● Requirement: Line by line, transcribe the listing below exactly.

● Data segment:
· · · ·
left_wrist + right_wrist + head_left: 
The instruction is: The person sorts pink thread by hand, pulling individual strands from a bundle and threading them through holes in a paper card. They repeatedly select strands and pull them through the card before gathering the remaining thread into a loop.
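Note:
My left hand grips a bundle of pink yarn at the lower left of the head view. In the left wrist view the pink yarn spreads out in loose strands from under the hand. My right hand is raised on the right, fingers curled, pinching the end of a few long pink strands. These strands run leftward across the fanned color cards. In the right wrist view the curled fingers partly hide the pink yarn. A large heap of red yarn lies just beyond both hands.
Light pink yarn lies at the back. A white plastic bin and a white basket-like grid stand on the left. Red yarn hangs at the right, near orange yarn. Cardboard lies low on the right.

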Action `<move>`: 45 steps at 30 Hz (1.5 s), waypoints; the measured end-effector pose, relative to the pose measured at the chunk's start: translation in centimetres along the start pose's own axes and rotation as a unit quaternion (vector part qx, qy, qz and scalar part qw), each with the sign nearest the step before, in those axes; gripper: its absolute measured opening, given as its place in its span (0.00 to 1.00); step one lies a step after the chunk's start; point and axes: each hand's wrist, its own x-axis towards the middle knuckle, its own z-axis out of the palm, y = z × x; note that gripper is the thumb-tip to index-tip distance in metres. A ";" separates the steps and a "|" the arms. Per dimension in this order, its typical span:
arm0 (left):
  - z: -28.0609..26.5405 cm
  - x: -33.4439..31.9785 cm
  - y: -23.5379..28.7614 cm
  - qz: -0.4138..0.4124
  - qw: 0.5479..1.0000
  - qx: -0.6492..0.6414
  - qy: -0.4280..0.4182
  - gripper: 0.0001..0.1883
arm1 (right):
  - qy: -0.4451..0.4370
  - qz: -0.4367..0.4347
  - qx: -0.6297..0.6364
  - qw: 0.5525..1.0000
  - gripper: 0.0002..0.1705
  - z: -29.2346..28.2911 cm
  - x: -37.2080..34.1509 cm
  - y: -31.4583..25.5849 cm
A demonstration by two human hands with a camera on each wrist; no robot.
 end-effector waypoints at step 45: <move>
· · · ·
● Result:
left_wrist + right_wrist + head_left: 
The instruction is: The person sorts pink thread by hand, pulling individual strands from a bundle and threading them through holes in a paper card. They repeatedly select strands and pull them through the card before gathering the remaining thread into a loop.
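Note:
My left hand grips a bundle of pink yarn at the lower left of the head view. In the left wrist view the pink yarn spreads out in loose strands from under the hand. My right hand is raised on the right, fingers curled, pinching the end of a few long pink strands. These strands run leftward across the fanned color cards. In the right wrist view the curled fingers partly hide the pink yarn. A large heap of red yarn lies just beyond both hands.
Light pink yarn lies at the back. A white plastic bin and a white basket-like grid stand on the left. Red yarn hangs at the right, near orange yarn. Cardboard lies low on the right.
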
Action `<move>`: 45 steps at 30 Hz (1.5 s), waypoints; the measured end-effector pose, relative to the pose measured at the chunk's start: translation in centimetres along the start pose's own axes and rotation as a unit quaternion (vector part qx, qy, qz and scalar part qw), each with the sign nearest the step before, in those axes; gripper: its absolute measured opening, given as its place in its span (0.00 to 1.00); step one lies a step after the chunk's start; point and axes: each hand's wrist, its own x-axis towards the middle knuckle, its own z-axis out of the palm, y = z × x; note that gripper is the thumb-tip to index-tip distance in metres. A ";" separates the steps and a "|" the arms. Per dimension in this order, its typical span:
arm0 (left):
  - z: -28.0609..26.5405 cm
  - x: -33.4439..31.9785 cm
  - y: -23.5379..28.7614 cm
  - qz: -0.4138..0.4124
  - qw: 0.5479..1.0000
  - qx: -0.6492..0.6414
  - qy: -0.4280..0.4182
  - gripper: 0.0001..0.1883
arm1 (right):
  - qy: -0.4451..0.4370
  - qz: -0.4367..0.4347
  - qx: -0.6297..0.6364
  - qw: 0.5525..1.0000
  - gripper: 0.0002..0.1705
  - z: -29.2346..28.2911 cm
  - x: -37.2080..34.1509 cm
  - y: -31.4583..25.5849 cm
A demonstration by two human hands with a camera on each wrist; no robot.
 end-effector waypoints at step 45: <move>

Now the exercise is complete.